Sarà così anche nella serie di Jenkins in arrivo su Amazon, Underground Railroad? Gandolfi non ha dubbi: “Qualunque cosa Jenkins voglia raccontarci, quei costumi rappresentano una sorpresa che interrompe il flusso del racconto dominante, la violenza fondatrice del Paese, e rimandano all’umanità dell’essere in tutta la sua ampiezza”. La visione di Jenkins coincide con quella di Colson Whitehead, autore del romanzo Premio Pulitzer Underground Railroad (da noi La ferrovia sotterranea), dove leggiamo: “Il mondo può anche essere cattivo, ma le persone non devono esserlo per forza, possono rifiutarsi”. La maestria di Kind of Blue è quella di riproporre un affresco che rifiuta i canoni prestabiliti e fornisce una chiara fotografia del contemporaneo.

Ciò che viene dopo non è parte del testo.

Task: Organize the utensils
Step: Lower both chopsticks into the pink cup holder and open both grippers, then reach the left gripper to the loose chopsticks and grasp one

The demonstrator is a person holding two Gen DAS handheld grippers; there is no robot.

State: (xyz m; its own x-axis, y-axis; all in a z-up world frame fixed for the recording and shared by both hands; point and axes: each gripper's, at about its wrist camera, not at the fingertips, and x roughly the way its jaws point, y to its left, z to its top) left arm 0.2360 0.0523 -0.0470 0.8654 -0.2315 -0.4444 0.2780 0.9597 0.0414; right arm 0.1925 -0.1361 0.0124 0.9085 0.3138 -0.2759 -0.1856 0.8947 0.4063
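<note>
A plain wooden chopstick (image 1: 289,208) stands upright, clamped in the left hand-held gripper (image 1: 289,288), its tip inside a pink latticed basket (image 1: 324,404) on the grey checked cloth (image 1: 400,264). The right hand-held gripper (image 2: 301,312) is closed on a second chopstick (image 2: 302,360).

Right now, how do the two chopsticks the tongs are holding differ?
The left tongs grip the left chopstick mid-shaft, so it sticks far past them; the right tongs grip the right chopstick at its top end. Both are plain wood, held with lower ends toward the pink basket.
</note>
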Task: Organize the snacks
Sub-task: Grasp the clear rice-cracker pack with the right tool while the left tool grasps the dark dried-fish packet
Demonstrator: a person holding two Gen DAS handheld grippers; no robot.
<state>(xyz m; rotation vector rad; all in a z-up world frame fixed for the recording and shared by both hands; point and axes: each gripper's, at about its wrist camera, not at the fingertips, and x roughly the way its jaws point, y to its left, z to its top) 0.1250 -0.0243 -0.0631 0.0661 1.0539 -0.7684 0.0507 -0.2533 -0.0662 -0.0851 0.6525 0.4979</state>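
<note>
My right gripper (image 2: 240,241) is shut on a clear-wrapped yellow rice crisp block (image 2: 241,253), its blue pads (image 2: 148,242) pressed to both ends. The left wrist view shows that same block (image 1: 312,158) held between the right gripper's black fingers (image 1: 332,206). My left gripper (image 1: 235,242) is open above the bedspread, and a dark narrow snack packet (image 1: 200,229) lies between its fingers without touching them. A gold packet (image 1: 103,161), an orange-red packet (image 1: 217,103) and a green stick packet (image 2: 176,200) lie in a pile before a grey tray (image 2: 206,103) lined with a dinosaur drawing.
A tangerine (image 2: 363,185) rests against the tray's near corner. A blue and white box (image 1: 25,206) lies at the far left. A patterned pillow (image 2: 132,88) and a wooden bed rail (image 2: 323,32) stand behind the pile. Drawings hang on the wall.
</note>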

Prima di arrivare a Jenkins, viene tratteggiato il quadro storico che ha determinato l’evoluzione del genere, iniziando con un particolare che forse non tutti conoscono, ovvero che i personaggi di Nascita di una nazione sono attori bianchi truccati. Si prosegue con La figlia del vento di Wyler, i film (ormai quasi introvabili) di Oscar Micheaux, la presa di coscienza degli anni Sessanta, Cassavetes, Sidney Poitier, la Blaxpoitation, Reagan, Fa’ la cosa giusta…. La strada impervia per la conquista dei diritti civili viene descritta da Marzia Gandolfi con un ritmo serrato, che cattura il lettore in un vortice di avvenimenti che si accendono con fervore. Perfetto il collegamento tra Moonlight e la serie di culto The Wire, lucidissimo il confronto tra lo Spike Lee “espansivo, spettacolare, chiassoso” e “lo sguardo inaspettatoa che abbiamo improvvisamente sulla dimensione interiore” di Jenkins. In Kind of Blue si va oltre la chiave politica per recuperare quella intimista, l’amore e la passione che veicolano le storie del regista di Miami, arrivando fino a Se la strada potesse parlare. “Se Moonlight lascia agire il contrasto razziale fuoricampo, mostrando come lo spazio sociale costringa i corpi e induca strategie di evitamento, Se la strada potesse parlare è spalancato sul mondo fuori”, spiega Marzia Gandolfi. E quel “mondo fuori” è proprio quello a cui si riferisce James Baldwin nel romanzo che ha ispirato il film. “Beale Street è una strada di New Orleans, dove sono nati mio padre, Louis Armstrong e il jazz. Ogni afroamericano nato negli Stati Uniti è nato in Beale Street, è nato nel quartiere nero di qualche città americana, sia esso a Jackson, in Mississippi, o Harlem, a New York. Beale Street è la nostra eredità”. Marzia Gandolfi fa specchiare il cinema in quella eredità a cui si riferisce Baldwin, e in poco più di 80 pagine illumina il passato, il presente e il futuro di un tema che in Jenkins trova una delle sue voci più autorevoli. Il costo di Kind of Blue è di 1,99 euro in formato ePub sul sito Bietti.it, e 2,69 euro in formato Kindle su Amazon, dal quale è possibile acquistare anche la versione cartacea a 4,99 tramite l’opzione Print on Demand.